The Reformation was a seismic event in history, whose consequences are still working themselves out in Europe and across the world. The protests against the marketing of indulgences staged by the German monk Martin Luther in 1517 belonged to a long-standing pattern of calls for internal reform and renewal in the Christian Church. But they rapidly took a radical and unexpected turn, engulfing first Germany and then Europe as a whole in furious arguments about how God's will was to be 'saved'. However, these debates did not remain confined to a narrow sphere of theology. They came to reshape politics and international relations; social, cultural, and artistic developments; relations between the sexes; and the patterns and performances of everyday life. They were also the stimulus for Christianity's transformation into a truly global religion, as agents of the Roman Catholic Church sought to compensate for losses in Europe with new conversions in Asia and the Americas. Covering both Protestant and Catholic reform movements, in Europe and across the wider world, this beautifully illustrated volume tells the story of the Reformation from its immediate, explosive beginnings, through to its profound longer-term consequences and legacy for the modern world. The story is not one of an inevitable triumph of liberty over oppression, enlightenment over ignorance. Rather, it tells how a multitude of rival groups and individuals, with or without the support of political power, strove after visions of 'reform'. And how, in spite of themselves, they laid the foundations for the plural and conflicted world we now inhabit.

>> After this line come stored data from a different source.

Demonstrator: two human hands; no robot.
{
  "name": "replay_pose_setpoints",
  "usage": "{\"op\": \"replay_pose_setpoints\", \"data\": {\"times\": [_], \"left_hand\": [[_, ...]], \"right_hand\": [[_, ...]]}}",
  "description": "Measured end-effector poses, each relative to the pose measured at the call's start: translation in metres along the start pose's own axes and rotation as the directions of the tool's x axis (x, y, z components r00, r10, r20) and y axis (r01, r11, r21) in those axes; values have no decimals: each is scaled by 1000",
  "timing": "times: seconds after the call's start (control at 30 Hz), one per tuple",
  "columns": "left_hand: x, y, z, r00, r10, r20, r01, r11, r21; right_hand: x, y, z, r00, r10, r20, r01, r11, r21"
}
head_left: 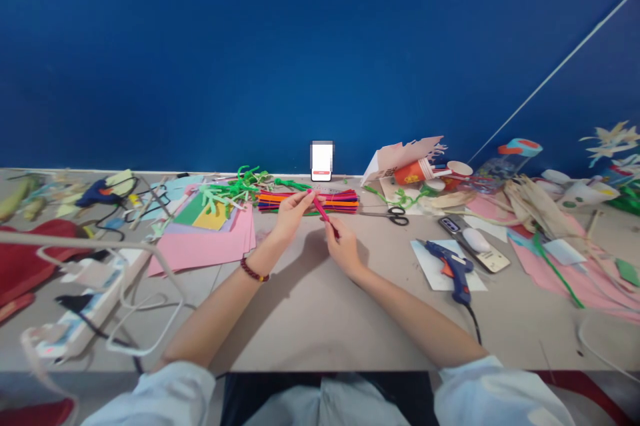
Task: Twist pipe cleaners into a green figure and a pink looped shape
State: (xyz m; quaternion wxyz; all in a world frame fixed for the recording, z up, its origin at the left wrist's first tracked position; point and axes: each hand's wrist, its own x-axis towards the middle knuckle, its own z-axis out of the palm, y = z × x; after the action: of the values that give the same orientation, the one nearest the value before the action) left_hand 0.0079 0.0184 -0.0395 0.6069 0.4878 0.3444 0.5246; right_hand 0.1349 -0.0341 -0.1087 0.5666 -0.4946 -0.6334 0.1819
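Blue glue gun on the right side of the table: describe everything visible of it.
The glue gun has a dark blue, plastic-looking body and an orange trigger. It lies on its side on a pale sheet, front end toward the upper left, handle toward the near side; a black cord runs from the handle's end.

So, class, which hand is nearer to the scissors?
Right. The right hand is to the left of the scissors, not touching them; the left hand is farther left.
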Motion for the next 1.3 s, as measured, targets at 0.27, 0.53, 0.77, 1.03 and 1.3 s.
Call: {"op": "replay_pose_setpoints", "data": {"times": [0.27, 0.53, 0.77, 1.03, 1.3], "left_hand": [[-1, -1, 2, 993, 81, -82, -80, 997, 14], [-2, -1, 3, 995, 36, -92, -37, 999, -4], [-8, -5, 6, 999, 30, -27, -26, 991, 134], [-11, -8, 11, 999, -30, -39, 32, 997, 70], [-17, -8, 16, 993, -101, -63, 99, 995, -22]], "right_hand": [[-1, -1, 2, 1000, 4, 31, -4, 1000, -1], [3, -5, 1, 988, 87, 130, -100, 991, 90], [16, -17, -6, 944, 231, 235, -300, 898, 323], [14, -17, -8, 959, 187, 212, -236, 943, 233], [9, -21, 0, 908, 345, 240, -418, 796, 439]]}}
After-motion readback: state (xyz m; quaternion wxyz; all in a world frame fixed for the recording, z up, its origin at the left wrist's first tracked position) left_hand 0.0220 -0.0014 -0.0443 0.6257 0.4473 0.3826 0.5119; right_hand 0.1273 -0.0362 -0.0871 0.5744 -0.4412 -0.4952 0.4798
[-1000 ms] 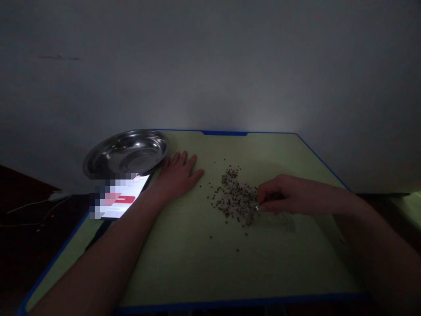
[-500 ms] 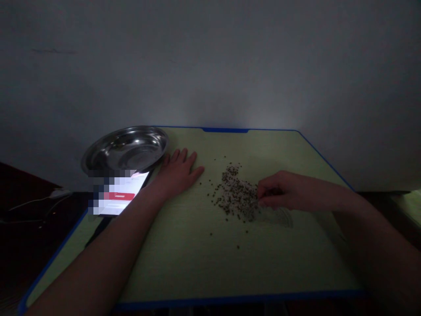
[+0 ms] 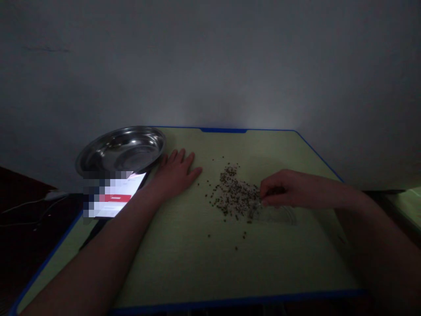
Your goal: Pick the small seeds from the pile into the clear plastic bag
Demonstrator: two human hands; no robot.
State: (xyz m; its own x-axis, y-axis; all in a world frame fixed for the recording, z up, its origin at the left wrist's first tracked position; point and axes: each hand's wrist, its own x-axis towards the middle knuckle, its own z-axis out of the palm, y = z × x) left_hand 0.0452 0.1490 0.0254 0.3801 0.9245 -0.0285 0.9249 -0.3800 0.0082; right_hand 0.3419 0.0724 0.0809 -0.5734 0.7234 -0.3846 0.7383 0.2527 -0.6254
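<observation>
Grains [image 3: 235, 193] on table [image 3: 184, 263], left hand [image 3: 175, 174] to their left, right hand [image 3: 279, 188] at their right edge, bowl [image 3: 103, 151] at table's far left corner, phone [image 3: 120, 198] before bowl, wall [image 3: 210, 66] behind table

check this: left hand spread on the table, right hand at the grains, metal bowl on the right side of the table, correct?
Wrong side: the head view shows the metal bowl on the left of the table, not the right. The left hand is spread on the table and the right hand is at the grains.
</observation>
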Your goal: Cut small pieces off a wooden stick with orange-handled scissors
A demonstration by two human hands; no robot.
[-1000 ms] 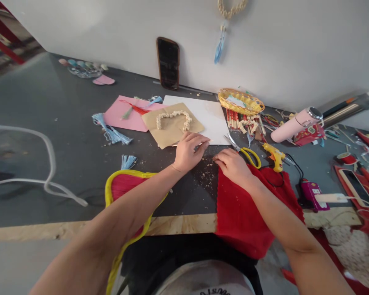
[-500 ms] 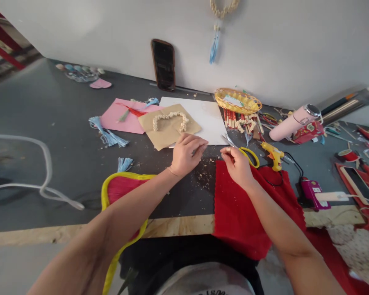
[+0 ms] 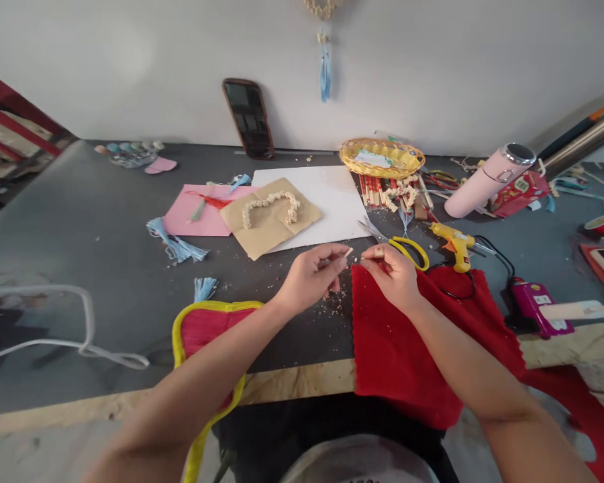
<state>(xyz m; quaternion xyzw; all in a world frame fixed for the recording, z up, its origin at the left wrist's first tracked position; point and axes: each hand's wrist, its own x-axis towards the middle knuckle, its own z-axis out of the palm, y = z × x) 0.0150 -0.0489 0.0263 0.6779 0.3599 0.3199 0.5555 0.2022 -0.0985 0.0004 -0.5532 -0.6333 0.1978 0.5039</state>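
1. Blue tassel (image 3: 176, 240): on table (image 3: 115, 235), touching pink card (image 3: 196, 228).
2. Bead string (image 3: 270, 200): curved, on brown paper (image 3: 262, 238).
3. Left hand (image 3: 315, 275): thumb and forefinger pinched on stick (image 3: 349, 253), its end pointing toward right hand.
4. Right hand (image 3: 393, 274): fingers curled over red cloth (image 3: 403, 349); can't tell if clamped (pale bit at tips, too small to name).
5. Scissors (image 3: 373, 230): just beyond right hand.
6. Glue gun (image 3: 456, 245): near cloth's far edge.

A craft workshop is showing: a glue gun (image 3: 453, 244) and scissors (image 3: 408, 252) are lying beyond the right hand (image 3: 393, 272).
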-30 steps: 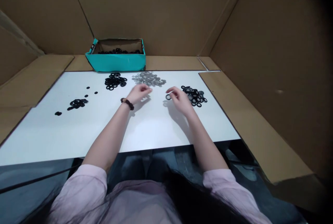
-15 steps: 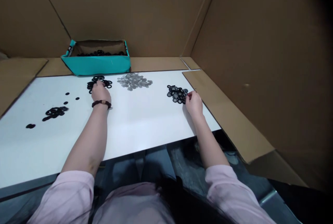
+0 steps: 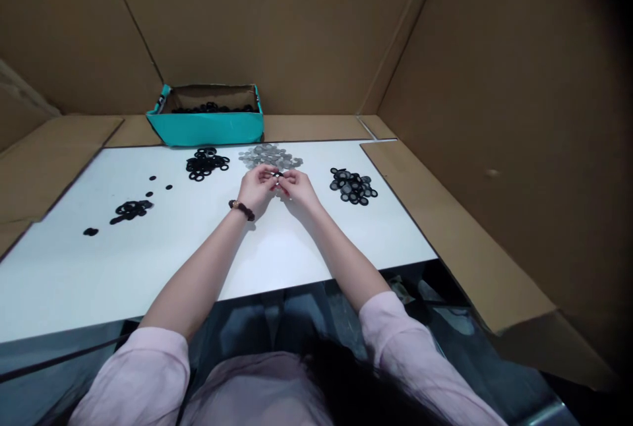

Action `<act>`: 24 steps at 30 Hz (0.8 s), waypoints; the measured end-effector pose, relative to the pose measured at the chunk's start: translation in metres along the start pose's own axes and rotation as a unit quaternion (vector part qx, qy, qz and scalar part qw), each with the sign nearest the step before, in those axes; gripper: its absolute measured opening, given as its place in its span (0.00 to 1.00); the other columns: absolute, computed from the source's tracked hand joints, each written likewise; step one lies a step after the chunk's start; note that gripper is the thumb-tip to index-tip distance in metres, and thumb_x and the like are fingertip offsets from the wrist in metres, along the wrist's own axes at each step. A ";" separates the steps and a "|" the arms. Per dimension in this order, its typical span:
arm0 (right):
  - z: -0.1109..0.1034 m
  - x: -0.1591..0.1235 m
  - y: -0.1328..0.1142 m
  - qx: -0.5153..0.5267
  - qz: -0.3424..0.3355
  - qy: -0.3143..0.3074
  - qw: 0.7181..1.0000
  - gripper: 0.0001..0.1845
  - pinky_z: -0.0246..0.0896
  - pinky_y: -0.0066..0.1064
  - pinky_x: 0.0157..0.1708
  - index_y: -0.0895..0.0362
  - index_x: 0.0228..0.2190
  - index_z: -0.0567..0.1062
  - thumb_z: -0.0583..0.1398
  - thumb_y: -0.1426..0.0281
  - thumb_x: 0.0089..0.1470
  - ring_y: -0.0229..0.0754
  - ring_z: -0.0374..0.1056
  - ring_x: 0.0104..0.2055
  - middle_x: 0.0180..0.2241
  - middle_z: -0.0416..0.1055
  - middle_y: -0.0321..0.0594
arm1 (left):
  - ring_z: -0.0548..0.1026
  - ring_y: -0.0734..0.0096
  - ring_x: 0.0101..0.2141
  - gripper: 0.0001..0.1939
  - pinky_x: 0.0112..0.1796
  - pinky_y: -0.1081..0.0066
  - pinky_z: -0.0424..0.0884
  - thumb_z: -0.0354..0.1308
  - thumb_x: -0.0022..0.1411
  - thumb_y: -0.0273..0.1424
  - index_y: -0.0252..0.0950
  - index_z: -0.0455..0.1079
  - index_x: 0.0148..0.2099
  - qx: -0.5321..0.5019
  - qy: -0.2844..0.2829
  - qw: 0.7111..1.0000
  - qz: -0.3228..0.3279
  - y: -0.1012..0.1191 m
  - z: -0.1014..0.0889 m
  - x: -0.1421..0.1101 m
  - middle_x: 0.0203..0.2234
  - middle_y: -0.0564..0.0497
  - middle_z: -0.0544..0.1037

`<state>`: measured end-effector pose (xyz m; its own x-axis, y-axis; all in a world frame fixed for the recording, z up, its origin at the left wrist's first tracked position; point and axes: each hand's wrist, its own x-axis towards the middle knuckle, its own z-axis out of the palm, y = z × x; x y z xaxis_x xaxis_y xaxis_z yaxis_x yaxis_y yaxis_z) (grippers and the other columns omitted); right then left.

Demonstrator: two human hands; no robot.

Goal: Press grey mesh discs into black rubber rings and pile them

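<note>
Above the middle of the white board, my left hand and my right hand meet at their fingertips. Both are closed in a pinch on a small black ring, partly covered by the fingers. Just behind them lies a pile of grey translucent discs. A heap of black rings sits to the left of my left hand. On the right is a pile of black rings with grey discs in their centres, apart from my right hand.
A turquoise box holding more black rings stands at the back left. Further left on the white board lie another black ring pile and several loose black pieces. Cardboard walls rise behind and at the right.
My left hand has left the black ring heap and moved right. My right hand has come left from the right-hand pile. They now meet around a black ring, and the view has shifted slightly.
</note>
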<state>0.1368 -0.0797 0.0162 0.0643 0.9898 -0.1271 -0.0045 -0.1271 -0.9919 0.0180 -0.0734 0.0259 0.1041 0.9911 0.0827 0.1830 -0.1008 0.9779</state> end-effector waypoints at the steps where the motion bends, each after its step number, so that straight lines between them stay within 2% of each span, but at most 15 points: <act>1: 0.003 0.001 0.001 0.011 0.006 0.006 1.000 0.09 0.54 0.21 0.16 0.57 0.23 0.65 0.61 0.75 0.49 0.29 0.59 0.15 0.14 0.65 0.28 | 0.73 0.72 0.25 0.09 0.32 0.71 0.72 0.57 0.49 0.24 0.34 0.70 0.36 0.037 0.014 0.999 0.010 -0.001 -0.002 0.000 0.23 0.53 0.75; 4: 0.011 0.004 0.003 0.044 0.019 0.008 0.999 0.10 0.55 0.21 0.15 0.57 0.23 0.65 0.61 0.75 0.50 0.29 0.58 0.13 0.13 0.65 0.28 | 0.75 0.70 0.28 0.07 0.36 0.69 0.71 0.56 0.51 0.25 0.36 0.70 0.35 0.158 0.050 0.985 0.041 -0.005 -0.011 0.001 0.23 0.53 0.76; 6: 0.018 0.005 0.004 0.069 0.024 0.005 0.997 0.12 0.55 0.21 0.14 0.57 0.22 0.64 0.63 0.74 0.50 0.29 0.57 0.13 0.13 0.64 0.28 | 0.75 0.68 0.29 0.06 0.37 0.69 0.71 0.56 0.52 0.27 0.37 0.70 0.35 0.197 0.063 0.978 0.039 -0.006 -0.015 0.001 0.23 0.53 0.76; 10: 0.028 0.008 0.002 0.110 0.026 -0.012 0.994 0.12 0.55 0.21 0.13 0.57 0.24 0.65 0.65 0.70 0.49 0.29 0.57 0.13 0.13 0.65 0.28 | 0.75 0.68 0.27 0.04 0.35 0.69 0.70 0.56 0.51 0.28 0.36 0.68 0.33 0.182 0.090 0.979 0.004 -0.007 -0.021 0.006 0.23 0.52 0.75; 14: 0.020 0.006 0.003 0.128 0.039 0.022 0.991 0.10 0.55 0.20 0.14 0.58 0.24 0.66 0.62 0.73 0.52 0.29 0.59 0.14 0.14 0.67 0.29 | 0.74 0.68 0.29 0.05 0.36 0.68 0.69 0.58 0.51 0.30 0.36 0.67 0.32 0.170 0.137 0.975 -0.035 -0.012 -0.036 0.017 0.26 0.51 0.75; 18: 0.009 0.003 0.005 0.090 0.058 0.034 0.994 0.11 0.53 0.19 0.14 0.58 0.21 0.66 0.62 0.77 0.50 0.28 0.59 0.14 0.14 0.67 0.30 | 0.72 0.61 0.35 0.04 0.40 0.62 0.66 0.56 0.53 0.26 0.35 0.68 0.34 0.299 0.219 0.927 -0.055 -0.023 -0.072 0.025 0.27 0.51 0.73; 21: 0.008 0.000 0.006 0.065 0.049 0.044 0.996 0.10 0.51 0.19 0.13 0.58 0.22 0.67 0.63 0.78 0.49 0.27 0.57 0.13 0.13 0.66 0.29 | 0.69 0.56 0.40 0.04 0.43 0.56 0.64 0.55 0.56 0.25 0.33 0.67 0.37 0.337 0.261 0.901 -0.079 -0.031 -0.099 0.025 0.31 0.49 0.71; 24: 0.008 -0.001 0.004 0.057 0.039 0.051 0.996 0.08 0.51 0.20 0.13 0.59 0.22 0.68 0.61 0.78 0.49 0.28 0.57 0.13 0.13 0.66 0.29 | 0.68 0.54 0.44 0.07 0.46 0.54 0.63 0.56 0.57 0.26 0.31 0.65 0.39 0.371 0.281 0.879 -0.099 -0.034 -0.111 0.025 0.39 0.45 0.68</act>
<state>0.1285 -0.0806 0.0120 0.1602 0.9648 -0.2085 -0.1270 -0.1894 -0.9737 -0.0937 -0.0358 0.0164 -0.4626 0.8611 0.2110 0.7532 0.2562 0.6058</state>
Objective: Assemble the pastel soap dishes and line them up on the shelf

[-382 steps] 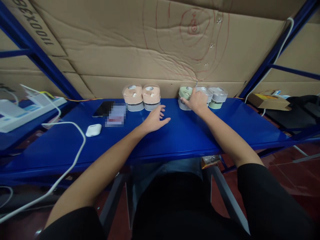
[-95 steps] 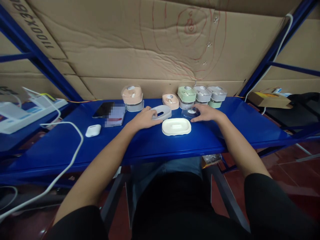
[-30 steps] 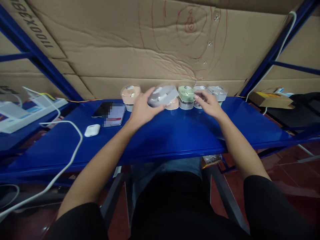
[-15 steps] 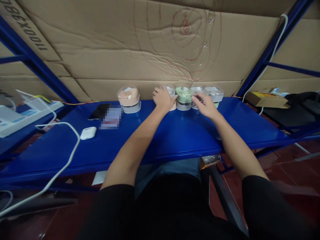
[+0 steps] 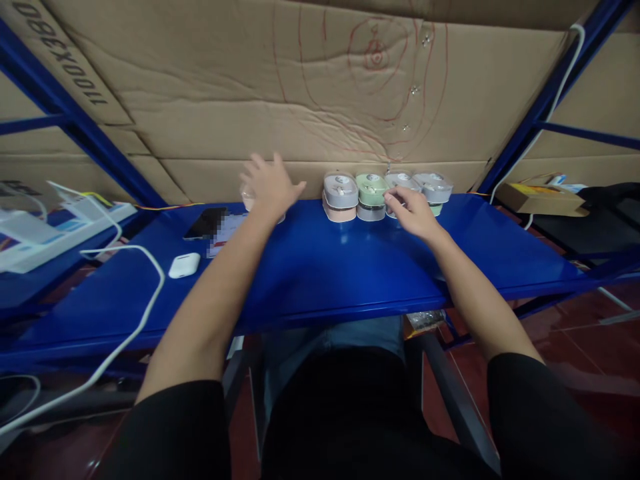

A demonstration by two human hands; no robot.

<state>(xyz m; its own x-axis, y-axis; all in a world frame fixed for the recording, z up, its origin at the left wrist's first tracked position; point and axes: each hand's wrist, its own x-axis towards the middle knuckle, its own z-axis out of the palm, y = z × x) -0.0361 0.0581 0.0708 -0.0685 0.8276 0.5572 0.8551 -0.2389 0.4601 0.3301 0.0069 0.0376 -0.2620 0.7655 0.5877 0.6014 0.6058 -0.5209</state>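
Note:
Small oval plastic boxes with clear lids stand stacked in pairs along the back of a blue table [image 5: 330,280]. My left hand [image 5: 270,187], slightly blurred, has its fingers spread in front of the leftmost peach box [image 5: 249,201], hiding most of that stack. Further right come a grey box [image 5: 341,193] on a peach box [image 5: 341,214], then a green box [image 5: 371,192] on a grey one. My right hand [image 5: 414,212], fingers loosely bent, covers part of another grey box [image 5: 399,180]. Whether it touches the boxes I cannot tell. At the right end, a grey box [image 5: 434,188] tops a green one.
A dark phone [image 5: 205,223], a partly pixelated phone [image 5: 227,230] and a white earbud case [image 5: 185,265] lie on the left. A white cable [image 5: 150,293] crosses the front left edge. Cardboard [image 5: 200,133] backs the table, and blue posts flank it.
My left hand set the grey box onto the peach box beside the green stack, let go, and moved left to the leftmost stack. My right hand stays by the right stacks.

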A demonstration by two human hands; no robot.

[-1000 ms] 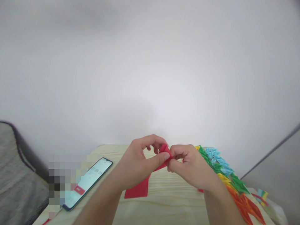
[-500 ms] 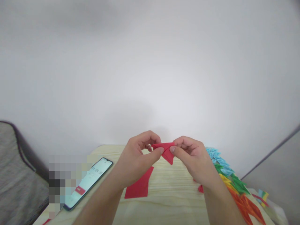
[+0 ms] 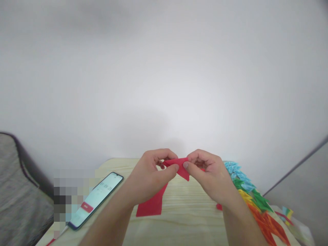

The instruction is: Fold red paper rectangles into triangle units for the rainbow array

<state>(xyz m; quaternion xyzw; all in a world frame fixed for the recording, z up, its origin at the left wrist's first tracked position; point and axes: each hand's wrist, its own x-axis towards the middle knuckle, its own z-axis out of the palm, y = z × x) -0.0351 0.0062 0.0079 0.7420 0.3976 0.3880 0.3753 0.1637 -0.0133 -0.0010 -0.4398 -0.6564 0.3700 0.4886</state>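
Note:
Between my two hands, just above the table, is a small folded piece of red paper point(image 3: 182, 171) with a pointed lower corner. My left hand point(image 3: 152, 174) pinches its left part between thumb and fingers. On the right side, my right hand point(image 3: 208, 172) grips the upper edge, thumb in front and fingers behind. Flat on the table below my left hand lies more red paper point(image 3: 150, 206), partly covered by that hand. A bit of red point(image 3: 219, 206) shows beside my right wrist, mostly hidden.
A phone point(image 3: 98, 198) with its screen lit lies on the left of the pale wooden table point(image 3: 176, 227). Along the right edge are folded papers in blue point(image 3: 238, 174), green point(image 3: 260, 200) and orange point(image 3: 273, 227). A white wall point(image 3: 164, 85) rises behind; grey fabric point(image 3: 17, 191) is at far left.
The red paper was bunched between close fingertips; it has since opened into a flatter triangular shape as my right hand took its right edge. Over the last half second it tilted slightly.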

New Directions in the Radical Reformation

New Directions in the Radical Reformation
Author :
Publisher : BRILL
Total Pages : 312
Release :
ISBN-10 : 9789004546226
ISBN-13 : 9004546227
Rating : 4/5 (26 Downloads)

Synopsis New Directions in the Radical Reformation by :

The eight essays in this volume approach the study of the Radical Reformation from new perspectives and challenge some of the basic assumptions of the field. Some critique and problematize the typologies developed to distinguish Reformation radicals from each other and from the Magisterial Reformers. Others apply an equally iconoclastic approach to existing scholarship on the relationship between religious change and socio-political radicalism in early modern Europe. A final group concentrate specifically on revising the history of Anabaptism by tracing its long-term development across the sixteenth and seventeenth centuries and recovering the lives of normal Anabaptists to write a true social history of the movement that avoids relying on the biographies and prescriptive writings of its leadership.